§ WHAT THE TASK ASKS: Return each line in the records below that includes "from".

§ GIVEN RECORDS:

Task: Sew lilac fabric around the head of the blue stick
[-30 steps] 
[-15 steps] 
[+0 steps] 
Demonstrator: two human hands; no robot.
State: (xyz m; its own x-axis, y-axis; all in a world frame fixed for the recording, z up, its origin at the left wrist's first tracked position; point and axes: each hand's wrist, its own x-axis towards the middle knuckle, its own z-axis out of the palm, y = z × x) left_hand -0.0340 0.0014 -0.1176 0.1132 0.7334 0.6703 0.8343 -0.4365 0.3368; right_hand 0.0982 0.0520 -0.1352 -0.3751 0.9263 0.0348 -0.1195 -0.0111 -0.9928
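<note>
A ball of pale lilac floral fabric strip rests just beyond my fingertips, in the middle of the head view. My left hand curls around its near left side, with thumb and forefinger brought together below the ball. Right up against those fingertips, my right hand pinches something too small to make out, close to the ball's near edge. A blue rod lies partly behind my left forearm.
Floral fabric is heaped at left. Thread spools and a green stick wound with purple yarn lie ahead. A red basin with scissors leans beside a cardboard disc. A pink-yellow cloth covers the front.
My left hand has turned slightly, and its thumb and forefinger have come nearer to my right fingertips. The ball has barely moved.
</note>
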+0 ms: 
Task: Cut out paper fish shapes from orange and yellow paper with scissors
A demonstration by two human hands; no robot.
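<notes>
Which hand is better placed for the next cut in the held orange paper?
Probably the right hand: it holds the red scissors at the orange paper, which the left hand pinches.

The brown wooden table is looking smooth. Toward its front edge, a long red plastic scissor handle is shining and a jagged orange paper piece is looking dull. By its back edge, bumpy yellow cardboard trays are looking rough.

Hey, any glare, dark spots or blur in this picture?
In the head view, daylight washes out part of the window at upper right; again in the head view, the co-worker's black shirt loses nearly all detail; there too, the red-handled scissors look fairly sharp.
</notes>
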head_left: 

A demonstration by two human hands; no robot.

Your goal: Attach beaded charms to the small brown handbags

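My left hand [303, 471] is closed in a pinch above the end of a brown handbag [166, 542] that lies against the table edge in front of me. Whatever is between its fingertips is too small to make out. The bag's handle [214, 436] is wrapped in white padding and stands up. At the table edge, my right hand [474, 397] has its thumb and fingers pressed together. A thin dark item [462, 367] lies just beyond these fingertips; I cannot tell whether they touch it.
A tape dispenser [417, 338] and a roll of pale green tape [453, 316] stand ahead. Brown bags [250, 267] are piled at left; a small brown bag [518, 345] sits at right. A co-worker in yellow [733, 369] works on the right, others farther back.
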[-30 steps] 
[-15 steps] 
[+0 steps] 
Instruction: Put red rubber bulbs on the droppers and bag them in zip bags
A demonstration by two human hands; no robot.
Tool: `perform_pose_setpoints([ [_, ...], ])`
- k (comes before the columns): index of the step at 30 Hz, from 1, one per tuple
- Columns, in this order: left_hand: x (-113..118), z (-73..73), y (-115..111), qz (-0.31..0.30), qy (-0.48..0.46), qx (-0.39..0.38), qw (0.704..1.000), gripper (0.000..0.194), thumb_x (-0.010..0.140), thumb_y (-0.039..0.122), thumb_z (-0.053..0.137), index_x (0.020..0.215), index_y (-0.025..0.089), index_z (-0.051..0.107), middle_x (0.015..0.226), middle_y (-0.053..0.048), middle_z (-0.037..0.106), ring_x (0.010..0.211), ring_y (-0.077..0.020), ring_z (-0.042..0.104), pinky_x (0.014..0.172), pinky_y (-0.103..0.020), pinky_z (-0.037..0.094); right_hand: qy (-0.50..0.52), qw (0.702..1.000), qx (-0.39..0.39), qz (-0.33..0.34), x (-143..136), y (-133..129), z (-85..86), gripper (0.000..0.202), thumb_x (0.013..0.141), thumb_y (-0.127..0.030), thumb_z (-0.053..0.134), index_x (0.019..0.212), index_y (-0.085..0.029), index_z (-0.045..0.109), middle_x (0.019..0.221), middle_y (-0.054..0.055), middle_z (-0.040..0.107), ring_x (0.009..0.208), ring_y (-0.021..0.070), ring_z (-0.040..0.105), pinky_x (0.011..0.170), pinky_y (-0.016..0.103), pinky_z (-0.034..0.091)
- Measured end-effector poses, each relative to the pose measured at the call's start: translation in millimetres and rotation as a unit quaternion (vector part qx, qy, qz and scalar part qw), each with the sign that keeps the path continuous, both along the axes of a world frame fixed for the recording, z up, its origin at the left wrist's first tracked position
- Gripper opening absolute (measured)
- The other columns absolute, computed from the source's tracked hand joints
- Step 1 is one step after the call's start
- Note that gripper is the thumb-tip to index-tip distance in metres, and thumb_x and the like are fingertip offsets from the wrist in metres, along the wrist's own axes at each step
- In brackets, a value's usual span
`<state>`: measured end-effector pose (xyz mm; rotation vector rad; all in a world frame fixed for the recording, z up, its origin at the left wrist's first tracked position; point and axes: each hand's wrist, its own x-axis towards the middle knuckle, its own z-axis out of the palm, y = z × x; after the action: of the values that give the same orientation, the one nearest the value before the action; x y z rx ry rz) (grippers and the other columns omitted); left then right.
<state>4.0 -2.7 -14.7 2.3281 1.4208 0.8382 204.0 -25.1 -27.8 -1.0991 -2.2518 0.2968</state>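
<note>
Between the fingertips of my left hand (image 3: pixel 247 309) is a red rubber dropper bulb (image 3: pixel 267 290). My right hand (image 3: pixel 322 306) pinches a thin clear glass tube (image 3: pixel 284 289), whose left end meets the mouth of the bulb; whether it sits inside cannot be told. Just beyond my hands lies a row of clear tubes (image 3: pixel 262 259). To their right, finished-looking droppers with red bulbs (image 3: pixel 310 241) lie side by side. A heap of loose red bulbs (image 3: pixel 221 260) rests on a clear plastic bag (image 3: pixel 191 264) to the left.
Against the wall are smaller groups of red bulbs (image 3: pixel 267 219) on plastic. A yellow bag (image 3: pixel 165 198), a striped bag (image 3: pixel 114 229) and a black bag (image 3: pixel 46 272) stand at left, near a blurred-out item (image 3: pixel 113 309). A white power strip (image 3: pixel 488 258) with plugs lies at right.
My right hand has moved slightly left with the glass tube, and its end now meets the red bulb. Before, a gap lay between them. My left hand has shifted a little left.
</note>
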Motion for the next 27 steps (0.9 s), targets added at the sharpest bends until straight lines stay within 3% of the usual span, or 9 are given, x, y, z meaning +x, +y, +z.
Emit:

§ TASK RESULT:
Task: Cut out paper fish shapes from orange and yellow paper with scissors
- k (comes before the columns): index of the step at 30 Hz, from 1, one per tuple
- The other columns absolute, computed from the source's tracked hand joints
- Note that gripper is the thumb-tip to index-tip distance in metres, and thumb_x and the like are fingertip offsets from the wrist in metres, along the wrist's own axes at each step

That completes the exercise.